Problem 3: Superpowered Joins
Running the provided HW4.sql script in the repository will have created a selection of tables all related to superheroes. I am embedding an interactive view of the relationships between the tables below. A description of each of the tables is contained below in Table 1.
| Table name | Description |
|---|---|
superheroes |
The main list of superheroes. Includes their superhero name, full/real name, a list of IDs linking to other tables, and their height (in centimeters) and weight (in kilograms) |
sexes |
The sex of the superhero: Male, Female, or N/A |
colors |
Contains color options for eye color, skin color, and hair color |
races |
Contains all the different superhero races, such as Human |
publishers |
All the publishers that publish different superhero comics |
alignments |
Shows how a superhero is aligned: Good, Neutral, or Bad |
attributes |
List of possible attributes (such as intelligence) that a superhero can possess |
hero_attributes |
This table is an intersection of attributes and superheros. A superhero can have multiple attributes, and for each attribute, they can have a value from 0 to 100 indicating their rating.

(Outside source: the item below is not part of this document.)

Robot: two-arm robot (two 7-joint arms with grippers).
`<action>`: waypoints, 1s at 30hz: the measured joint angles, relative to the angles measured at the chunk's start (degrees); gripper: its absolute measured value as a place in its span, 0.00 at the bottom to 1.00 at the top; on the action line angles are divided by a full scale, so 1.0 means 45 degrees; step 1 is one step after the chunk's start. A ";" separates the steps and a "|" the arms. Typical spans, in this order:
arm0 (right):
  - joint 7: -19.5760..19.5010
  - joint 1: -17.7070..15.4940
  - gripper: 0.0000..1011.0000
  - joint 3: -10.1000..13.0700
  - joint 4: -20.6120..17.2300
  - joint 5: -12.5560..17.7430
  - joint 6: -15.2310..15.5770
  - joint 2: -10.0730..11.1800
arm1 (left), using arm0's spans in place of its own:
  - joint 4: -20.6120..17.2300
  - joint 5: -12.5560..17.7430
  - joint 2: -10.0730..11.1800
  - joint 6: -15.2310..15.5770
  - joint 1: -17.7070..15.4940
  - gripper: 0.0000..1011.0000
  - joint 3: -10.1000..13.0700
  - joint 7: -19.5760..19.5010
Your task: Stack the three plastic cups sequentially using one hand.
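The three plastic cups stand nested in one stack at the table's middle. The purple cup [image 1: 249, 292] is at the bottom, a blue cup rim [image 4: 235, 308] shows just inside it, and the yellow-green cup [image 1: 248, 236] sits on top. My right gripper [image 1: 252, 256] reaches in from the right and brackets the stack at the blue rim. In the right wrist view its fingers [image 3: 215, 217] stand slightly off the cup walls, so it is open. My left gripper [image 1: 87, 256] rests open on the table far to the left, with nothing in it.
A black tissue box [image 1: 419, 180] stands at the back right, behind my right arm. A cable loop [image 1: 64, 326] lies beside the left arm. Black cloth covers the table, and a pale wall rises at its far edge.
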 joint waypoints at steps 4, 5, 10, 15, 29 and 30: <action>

This table contains those ratings in the attribute_value column. |
superpowers |
All the available abilities or superpowers that someone can have. |
hero_powers |
Lists the pairings of superhero with possible powers, since a superhero can have more than one superpower. |
Use these tables to answer the following questions:
- What percentage of bad or evil superheroes have (purely) red eyes?
- What is the average intelligence of (purely) human superheroes?
- What is the most common superpower for superheros with blond hair?
- How many unique combinations of race and sex have no corresponding superheros?
Problem 4: Literal Relations
Running the provided HW4.sql script in the repository will have also created a family_tree table in your database (within the hw4 schema). This table includes information from several generations of simulated families, including information about marriages and children. A short description of the columns is below in Table 2.
| Column | Description |
|---|---|
pid |
A unique personal identification number of an individual |
name |
The given name of the individual |
spouse_id |
The pid of this individual’s spouse. To prevent duplication, this number is only assigned to the individual that marries into the family |
parent1_id |
The pid of this individual’s first parent. These are not provided for individuals marrying into the family |
parent2_id |
The pid of this individual’s second parent. These are not provided for individuals marying into the family |
yr_birth |
The year this individual was born |
yr_death |
The year this individual died. NULL if they are still alive |
yr_married |
The year this individual married. NULL if they never married |
sex |
M for male or F for female |
Use this table to answer the following questions:
- How many married couples are represented in the data?
- What names were duplicated across the family tree, where individuals have the same name despite being different people?
- What married partners have the greatest age difference between them? What is that age difference?
- What is the youngest age at which someone became a grandparent? Who became a grandparent at this age?